● Exercise objective: The answer must be every line from the entries below that includes "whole".

● Excerpted data:
BEGIN
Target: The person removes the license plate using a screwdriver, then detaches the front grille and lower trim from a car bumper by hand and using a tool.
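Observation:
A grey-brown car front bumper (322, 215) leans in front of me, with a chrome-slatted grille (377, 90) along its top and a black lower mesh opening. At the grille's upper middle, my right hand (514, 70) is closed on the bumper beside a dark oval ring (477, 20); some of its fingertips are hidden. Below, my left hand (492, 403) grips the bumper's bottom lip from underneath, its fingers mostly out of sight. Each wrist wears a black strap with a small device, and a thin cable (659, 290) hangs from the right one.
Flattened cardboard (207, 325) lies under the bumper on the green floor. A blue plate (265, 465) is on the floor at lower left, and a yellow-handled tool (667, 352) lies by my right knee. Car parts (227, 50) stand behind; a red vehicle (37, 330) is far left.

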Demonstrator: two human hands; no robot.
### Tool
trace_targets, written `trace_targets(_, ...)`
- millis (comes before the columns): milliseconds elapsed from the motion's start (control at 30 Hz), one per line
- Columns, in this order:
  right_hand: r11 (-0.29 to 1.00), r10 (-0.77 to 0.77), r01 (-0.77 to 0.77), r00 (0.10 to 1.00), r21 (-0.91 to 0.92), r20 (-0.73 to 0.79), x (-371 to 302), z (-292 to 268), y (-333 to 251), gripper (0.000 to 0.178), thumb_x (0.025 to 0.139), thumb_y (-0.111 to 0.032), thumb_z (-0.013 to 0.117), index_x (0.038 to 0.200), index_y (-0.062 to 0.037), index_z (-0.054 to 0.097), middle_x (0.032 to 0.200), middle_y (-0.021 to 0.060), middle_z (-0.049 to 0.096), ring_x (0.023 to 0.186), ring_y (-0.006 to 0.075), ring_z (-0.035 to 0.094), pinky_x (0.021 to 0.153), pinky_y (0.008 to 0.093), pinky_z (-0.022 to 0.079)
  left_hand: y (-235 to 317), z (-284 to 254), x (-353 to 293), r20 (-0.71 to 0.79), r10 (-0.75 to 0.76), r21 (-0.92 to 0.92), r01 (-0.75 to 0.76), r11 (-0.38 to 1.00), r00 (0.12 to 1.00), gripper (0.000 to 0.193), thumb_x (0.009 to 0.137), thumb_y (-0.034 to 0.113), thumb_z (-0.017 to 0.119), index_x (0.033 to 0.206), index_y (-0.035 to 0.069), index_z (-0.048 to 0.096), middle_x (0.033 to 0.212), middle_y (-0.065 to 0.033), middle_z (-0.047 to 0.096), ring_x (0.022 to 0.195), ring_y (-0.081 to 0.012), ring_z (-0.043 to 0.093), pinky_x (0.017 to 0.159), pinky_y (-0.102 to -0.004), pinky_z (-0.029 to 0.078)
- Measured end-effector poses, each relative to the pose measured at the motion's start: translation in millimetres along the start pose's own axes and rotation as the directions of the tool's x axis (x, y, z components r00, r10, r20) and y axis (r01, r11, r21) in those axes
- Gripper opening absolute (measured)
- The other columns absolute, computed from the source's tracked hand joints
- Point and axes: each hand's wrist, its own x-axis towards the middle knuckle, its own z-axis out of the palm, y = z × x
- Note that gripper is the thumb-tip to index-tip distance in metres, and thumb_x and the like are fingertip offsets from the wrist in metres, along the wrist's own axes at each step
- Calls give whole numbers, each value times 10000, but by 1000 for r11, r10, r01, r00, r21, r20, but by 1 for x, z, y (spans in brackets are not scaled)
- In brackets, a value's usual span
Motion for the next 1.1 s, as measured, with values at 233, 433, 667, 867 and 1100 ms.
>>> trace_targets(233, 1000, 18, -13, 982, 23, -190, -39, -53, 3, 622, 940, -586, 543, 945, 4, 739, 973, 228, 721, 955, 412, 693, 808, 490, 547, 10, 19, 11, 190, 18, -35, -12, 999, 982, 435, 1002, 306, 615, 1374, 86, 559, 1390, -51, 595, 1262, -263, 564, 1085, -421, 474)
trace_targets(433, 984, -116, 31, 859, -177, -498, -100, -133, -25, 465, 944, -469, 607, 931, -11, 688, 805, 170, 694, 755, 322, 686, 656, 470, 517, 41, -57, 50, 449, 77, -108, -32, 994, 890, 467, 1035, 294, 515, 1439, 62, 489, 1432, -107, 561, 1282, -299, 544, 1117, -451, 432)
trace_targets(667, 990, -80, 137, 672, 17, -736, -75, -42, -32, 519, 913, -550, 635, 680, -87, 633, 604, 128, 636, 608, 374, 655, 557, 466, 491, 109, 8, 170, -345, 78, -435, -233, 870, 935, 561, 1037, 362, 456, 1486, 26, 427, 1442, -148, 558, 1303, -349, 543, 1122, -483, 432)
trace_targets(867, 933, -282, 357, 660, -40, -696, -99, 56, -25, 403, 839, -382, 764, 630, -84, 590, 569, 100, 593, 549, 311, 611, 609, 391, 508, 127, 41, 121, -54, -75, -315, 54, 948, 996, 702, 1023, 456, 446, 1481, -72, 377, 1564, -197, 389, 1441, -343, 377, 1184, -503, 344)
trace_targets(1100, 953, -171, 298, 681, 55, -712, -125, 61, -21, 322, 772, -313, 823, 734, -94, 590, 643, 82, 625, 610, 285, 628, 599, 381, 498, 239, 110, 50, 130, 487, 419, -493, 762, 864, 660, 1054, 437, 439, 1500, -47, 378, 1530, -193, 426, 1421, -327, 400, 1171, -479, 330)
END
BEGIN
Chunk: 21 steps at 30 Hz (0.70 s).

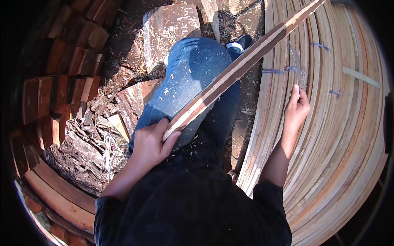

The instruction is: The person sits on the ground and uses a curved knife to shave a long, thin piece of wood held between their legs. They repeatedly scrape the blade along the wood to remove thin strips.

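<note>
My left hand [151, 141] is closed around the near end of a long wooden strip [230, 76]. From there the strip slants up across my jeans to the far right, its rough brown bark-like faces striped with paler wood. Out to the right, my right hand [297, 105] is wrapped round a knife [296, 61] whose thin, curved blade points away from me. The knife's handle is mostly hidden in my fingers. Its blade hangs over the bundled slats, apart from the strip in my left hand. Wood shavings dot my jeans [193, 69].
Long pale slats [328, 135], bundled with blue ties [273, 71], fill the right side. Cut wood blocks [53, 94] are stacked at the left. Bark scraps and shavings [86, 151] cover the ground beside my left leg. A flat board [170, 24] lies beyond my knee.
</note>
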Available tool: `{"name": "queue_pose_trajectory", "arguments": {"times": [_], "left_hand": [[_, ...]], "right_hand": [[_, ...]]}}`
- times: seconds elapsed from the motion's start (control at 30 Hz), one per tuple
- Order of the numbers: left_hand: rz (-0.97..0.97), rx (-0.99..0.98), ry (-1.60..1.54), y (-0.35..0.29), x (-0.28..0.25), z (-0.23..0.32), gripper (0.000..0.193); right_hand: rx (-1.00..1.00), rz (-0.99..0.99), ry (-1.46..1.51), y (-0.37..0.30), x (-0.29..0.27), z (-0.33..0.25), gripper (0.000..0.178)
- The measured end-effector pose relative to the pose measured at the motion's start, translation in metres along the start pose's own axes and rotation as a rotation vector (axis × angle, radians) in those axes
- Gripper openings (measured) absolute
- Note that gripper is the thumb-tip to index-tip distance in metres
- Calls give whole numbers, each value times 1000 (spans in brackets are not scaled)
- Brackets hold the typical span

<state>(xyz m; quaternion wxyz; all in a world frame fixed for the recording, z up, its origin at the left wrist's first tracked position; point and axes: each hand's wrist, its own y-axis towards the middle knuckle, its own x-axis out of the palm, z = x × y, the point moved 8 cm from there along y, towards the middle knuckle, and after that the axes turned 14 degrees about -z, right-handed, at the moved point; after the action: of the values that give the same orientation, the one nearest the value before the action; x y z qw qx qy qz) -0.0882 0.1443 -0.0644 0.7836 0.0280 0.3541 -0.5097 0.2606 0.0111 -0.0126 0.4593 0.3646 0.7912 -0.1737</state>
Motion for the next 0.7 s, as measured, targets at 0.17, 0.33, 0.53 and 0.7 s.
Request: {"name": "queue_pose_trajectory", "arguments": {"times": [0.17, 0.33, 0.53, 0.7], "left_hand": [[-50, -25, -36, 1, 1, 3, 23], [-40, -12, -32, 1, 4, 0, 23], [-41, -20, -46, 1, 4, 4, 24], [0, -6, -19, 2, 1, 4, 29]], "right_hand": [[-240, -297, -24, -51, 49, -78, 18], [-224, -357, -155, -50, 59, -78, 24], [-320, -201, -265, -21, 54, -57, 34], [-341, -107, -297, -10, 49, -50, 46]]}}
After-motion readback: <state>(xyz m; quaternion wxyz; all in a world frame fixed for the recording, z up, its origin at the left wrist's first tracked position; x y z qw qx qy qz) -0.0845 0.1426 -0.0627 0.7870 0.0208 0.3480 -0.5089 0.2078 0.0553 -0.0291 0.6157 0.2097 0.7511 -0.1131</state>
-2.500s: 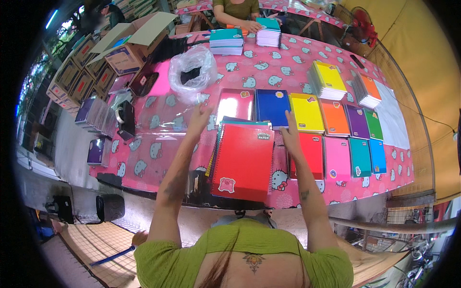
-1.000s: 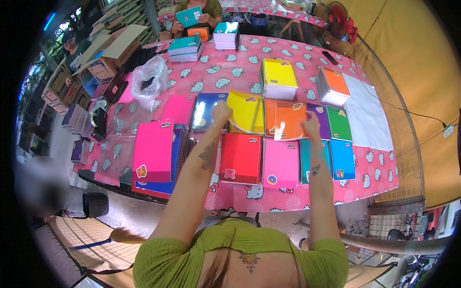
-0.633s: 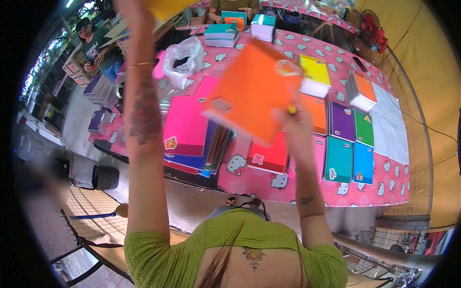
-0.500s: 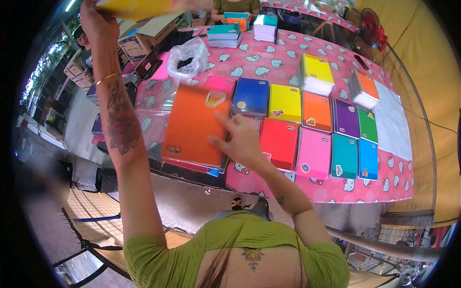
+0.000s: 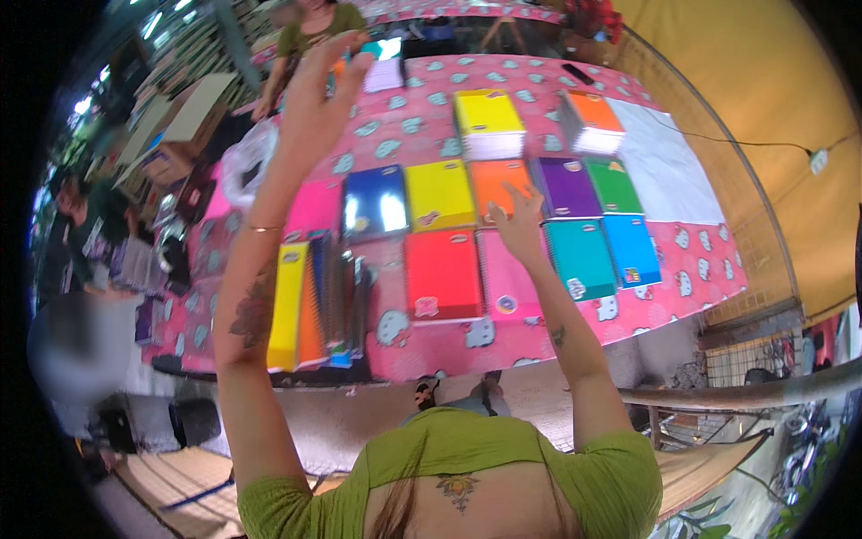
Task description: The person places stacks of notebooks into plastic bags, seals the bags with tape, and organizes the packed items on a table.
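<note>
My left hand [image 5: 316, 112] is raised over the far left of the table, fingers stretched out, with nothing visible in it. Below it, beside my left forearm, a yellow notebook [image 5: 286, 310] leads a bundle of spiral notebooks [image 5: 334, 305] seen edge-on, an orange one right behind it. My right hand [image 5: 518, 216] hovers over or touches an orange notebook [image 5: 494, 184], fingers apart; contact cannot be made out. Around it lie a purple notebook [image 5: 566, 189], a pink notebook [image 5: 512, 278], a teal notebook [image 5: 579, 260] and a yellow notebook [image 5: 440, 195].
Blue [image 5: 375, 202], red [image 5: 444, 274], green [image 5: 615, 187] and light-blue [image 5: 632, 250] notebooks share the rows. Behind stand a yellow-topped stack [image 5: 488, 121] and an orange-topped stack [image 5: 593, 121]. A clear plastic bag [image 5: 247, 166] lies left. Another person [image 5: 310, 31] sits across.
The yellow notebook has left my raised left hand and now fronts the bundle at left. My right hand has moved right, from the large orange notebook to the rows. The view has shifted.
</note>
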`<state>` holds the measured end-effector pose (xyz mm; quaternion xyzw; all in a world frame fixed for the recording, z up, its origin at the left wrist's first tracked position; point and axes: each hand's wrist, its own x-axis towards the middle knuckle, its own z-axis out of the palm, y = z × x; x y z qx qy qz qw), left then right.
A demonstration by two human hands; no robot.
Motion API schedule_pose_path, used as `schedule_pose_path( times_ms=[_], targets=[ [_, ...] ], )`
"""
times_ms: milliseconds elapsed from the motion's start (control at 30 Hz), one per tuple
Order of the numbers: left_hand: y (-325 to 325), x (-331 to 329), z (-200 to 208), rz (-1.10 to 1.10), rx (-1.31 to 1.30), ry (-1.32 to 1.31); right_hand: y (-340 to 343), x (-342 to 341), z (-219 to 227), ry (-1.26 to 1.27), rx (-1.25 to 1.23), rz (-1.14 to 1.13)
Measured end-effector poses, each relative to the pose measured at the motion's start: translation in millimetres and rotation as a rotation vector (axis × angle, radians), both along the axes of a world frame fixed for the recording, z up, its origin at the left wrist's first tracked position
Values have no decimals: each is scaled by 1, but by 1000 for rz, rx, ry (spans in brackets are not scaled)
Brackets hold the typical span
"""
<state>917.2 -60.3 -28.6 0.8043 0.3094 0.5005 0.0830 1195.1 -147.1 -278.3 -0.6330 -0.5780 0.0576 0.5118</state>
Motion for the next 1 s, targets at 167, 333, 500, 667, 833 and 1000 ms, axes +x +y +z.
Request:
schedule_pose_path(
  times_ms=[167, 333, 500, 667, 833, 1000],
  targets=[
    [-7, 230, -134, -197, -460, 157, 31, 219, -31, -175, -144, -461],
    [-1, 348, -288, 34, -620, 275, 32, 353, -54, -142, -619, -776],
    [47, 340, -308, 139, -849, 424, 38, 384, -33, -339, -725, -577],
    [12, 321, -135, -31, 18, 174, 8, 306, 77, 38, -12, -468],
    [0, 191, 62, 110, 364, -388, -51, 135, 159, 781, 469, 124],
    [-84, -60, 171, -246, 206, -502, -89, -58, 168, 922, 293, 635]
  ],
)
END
● Completed exercise:
- Calls give whole numbers, each value times 10000, but by 1000 for r11, r10, r01, r00, r21, r20, but by 1 for x, z, y (spans in brackets are not scaled)
- Calls give whole numbers, each value times 1000 (spans in brackets are not scaled)

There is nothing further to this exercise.